> [DIRECTIONS FOR THIS TASK]:
All of the data should be restated word for word.

*** STORED DATA ***

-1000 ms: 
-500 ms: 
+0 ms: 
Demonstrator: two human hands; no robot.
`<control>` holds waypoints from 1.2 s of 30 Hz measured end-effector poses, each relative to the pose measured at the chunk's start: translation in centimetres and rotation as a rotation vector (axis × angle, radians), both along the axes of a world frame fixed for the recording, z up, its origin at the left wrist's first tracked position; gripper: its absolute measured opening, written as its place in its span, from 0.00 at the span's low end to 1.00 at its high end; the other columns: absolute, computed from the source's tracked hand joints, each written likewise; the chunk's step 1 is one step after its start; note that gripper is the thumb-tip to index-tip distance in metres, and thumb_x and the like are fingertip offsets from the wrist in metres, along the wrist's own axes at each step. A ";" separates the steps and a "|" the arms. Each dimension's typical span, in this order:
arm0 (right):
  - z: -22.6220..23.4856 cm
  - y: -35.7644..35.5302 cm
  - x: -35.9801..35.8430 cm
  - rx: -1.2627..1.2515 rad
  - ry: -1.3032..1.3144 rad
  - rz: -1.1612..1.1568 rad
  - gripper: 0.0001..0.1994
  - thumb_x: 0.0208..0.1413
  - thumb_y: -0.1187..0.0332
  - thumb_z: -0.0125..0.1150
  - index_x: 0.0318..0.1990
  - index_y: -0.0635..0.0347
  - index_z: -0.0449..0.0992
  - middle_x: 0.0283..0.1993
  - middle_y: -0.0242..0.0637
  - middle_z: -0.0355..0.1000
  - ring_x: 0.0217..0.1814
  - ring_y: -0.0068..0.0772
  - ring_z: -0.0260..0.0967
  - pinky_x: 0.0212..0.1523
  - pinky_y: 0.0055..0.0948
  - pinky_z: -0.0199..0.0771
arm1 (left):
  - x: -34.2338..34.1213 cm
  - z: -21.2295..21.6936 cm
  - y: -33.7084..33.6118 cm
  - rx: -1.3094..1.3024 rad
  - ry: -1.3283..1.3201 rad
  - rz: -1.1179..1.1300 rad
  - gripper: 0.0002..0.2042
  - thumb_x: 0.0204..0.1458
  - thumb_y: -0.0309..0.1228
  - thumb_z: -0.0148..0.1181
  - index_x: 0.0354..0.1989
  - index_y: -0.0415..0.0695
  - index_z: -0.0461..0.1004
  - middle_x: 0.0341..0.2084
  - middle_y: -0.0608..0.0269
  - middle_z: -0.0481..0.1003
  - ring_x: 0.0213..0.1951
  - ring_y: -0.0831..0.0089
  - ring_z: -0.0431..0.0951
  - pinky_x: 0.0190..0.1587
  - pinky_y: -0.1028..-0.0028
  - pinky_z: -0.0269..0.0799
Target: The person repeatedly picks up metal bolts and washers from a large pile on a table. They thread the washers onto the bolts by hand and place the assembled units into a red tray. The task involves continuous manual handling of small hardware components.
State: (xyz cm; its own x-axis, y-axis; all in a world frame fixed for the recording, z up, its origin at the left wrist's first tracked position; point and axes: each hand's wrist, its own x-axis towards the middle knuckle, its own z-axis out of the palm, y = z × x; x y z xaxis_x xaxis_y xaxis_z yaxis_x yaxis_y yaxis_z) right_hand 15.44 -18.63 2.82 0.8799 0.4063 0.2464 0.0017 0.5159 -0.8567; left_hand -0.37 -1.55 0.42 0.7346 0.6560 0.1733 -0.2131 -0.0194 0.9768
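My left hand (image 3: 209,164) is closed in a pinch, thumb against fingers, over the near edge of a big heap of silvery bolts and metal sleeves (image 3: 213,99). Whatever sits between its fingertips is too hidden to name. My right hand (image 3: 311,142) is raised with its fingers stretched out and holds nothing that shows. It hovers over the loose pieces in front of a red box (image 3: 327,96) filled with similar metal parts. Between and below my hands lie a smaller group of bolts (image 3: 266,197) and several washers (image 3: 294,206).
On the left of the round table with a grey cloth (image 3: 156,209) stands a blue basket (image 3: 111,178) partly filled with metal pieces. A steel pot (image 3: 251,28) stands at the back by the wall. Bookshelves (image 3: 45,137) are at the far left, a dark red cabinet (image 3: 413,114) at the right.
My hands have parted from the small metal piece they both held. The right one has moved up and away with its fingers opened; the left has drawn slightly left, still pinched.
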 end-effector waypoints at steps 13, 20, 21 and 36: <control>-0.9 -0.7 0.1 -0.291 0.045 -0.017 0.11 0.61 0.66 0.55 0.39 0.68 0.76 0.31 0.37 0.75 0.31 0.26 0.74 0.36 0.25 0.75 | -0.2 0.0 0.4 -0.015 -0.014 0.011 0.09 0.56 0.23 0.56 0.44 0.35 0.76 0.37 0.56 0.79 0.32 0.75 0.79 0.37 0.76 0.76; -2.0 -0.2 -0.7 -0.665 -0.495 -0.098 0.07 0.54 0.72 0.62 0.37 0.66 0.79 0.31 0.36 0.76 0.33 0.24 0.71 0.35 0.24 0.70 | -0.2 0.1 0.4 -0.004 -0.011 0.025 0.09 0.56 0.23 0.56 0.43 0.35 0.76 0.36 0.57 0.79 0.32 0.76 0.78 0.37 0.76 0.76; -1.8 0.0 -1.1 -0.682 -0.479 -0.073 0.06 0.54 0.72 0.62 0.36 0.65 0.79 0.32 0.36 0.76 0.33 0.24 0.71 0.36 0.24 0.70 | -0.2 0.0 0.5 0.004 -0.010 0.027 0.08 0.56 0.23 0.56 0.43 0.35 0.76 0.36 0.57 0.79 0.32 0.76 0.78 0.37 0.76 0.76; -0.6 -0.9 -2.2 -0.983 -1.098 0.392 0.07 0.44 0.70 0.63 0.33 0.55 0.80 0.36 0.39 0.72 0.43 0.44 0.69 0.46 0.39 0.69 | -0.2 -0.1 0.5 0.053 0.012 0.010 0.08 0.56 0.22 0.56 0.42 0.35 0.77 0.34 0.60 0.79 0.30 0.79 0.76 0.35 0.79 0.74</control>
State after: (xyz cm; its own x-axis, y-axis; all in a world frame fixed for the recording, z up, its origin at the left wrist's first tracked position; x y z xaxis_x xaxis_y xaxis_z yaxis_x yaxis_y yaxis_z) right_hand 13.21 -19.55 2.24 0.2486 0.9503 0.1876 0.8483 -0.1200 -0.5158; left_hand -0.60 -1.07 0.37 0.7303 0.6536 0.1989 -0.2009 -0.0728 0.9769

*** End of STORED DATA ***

> [TASK RESULT]:
-1000 ms: 
-500 ms: 
+0 ms: 
Demonstrator: two human hands; no robot.
`<control>` holds waypoints from 1.2 s of 30 Hz measured end-effector poses, each relative to the pose measured at the chunk's start: translation in centimetres and rotation as a rotation vector (axis × angle, radians), both along the axes of a world frame fixed for the recording, z up, its origin at the left wrist's first tracked position; gripper: its absolute measured opening, written as its place in its span, from 0.00 at the span's low end to 1.00 at its high end; the other columns: absolute, computed from the source's tracked hand joints, each written likewise; the chunk's step 1 is one step after its start; note that gripper is the thumb-tip to index-tip distance in metres, and thumb_x and the like are fingertip offsets from the wrist in metres, along the wrist's own axes at each step. A ";" separates the steps and a "|" the arms. Each dimension's typical span, in this order:
arm0 (right):
  - z: -22.6220..23.4856 cm
  - y: -35.7644..35.5302 cm
  - x: -35.9801..35.8430 cm
  - rx: -1.2627..1.2515 rad
  - ry: -1.3032..1.3144 rad
  - rz: -1.1612..1.1568 rad
  - gripper: 0.0001..0.1994
  - thumb_x: 0.0208..0.1413
  - thumb_y: -0.1187..0.0332
  - thumb_z: -0.0125..0.1150
  - index_x: 0.0318..0.1990
  - index_y: -0.0635..0.0347
  - index_z: -0.0449..0.0992
  - middle_x: 0.0283..0.1993
  - middle_y: -0.0242..0.0637
  - middle_z: -0.0355..0.1000
  - ring_x: 0.0217..0.1814
  - ring_y: -0.0068..0.0772
  - ring_z: -0.0260..0.0967
  - pinky_x: 0.0212..0.1523
  - pinky_y: 0.0055..0.0948
  - pinky_z: -0.0199..0.0771
arm1 (left):
  - x: -34.2338..34.1213 cm
  - z: -21.2295..21.6936 cm
  - y: -33.7084..33.6118 cm
  - rx: -1.3094..1.3024 rad
  - ry: -1.3283..1.3201 rad
  - rz: -1.1179..1.1300 rad
  - gripper: 0.0002..0.2042
  - thumb_x: 0.0204..0.1458
  - thumb_y: -0.0309..0.1228
  - thumb_z: -0.0148..0.1181
  - index_x: 0.0354..0.1989
  - index_y: -0.0415..0.0695
  - index_z: -0.0461..0.1004
  - middle_x: 0.0341..0.2084
  - middle_y: -0.0608..0.0269
  - middle_z: -0.0481..0.1003
  - ring_x: 0.0213..0.1951
  - ring_y: -0.0831..0.0089
  - ring_z: -0.0431..0.0951
  - pinky_x: 0.0190..0.1587
  - pinky_y: -0.1028..-0.0028
  - pinky_z: -0.0269..0.0799
Target: The person repeatedly picks up metal bolts and washers from a large pile on a table. They thread the washers onto the bolts by hand and place the assembled units into a red tray. The task involves continuous manual handling of small hardware components.
State: (xyz cm; its own x-axis, y-axis; all in a world frame fixed for the recording, z up, its origin at the left wrist's first tracked position; point and axes: each hand's wrist, its own x-axis towards the middle knuckle, its own z-axis out of the palm, y = z × x; x y z xaxis_x xaxis_y xaxis_z yaxis_x yaxis_y yaxis_z) right_hand 15.44 -18.63 2.82 0.8799 0.4063 0.2464 0.0017 0.5159 -0.8567; left_hand -0.37 -1.55 0.42 0.7346 0.6560 0.1733 -0.2131 -0.0194 0.9768
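My left hand (image 3: 209,164) is closed in a pinch, thumb against fingers, over the near edge of a big heap of silvery bolts and metal sleeves (image 3: 213,99). Whatever sits between its fingertips is too hidden to name. My right hand (image 3: 311,142) is raised with its fingers stretched out and holds nothing that shows. It hovers over the loose pieces in front of a red box (image 3: 327,96) filled with similar metal parts. Between and below my hands lie a smaller group of bolts (image 3: 266,197) and several washers (image 3: 294,206).
On the left of the round table with a grey cloth (image 3: 156,209) stands a blue basket (image 3: 111,178) partly filled with metal pieces. A steel pot (image 3: 251,28) stands at the back by the wall. Bookshelves (image 3: 45,137) are at the far left, a dark red cabinet (image 3: 413,114) at the right.
My hands have parted from the small metal piece they both held. The right one has moved up and away with its fingers opened; the left has drawn slightly left, still pinched.
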 end-effector waypoints at steps 13, 20, 21 and 36: <control>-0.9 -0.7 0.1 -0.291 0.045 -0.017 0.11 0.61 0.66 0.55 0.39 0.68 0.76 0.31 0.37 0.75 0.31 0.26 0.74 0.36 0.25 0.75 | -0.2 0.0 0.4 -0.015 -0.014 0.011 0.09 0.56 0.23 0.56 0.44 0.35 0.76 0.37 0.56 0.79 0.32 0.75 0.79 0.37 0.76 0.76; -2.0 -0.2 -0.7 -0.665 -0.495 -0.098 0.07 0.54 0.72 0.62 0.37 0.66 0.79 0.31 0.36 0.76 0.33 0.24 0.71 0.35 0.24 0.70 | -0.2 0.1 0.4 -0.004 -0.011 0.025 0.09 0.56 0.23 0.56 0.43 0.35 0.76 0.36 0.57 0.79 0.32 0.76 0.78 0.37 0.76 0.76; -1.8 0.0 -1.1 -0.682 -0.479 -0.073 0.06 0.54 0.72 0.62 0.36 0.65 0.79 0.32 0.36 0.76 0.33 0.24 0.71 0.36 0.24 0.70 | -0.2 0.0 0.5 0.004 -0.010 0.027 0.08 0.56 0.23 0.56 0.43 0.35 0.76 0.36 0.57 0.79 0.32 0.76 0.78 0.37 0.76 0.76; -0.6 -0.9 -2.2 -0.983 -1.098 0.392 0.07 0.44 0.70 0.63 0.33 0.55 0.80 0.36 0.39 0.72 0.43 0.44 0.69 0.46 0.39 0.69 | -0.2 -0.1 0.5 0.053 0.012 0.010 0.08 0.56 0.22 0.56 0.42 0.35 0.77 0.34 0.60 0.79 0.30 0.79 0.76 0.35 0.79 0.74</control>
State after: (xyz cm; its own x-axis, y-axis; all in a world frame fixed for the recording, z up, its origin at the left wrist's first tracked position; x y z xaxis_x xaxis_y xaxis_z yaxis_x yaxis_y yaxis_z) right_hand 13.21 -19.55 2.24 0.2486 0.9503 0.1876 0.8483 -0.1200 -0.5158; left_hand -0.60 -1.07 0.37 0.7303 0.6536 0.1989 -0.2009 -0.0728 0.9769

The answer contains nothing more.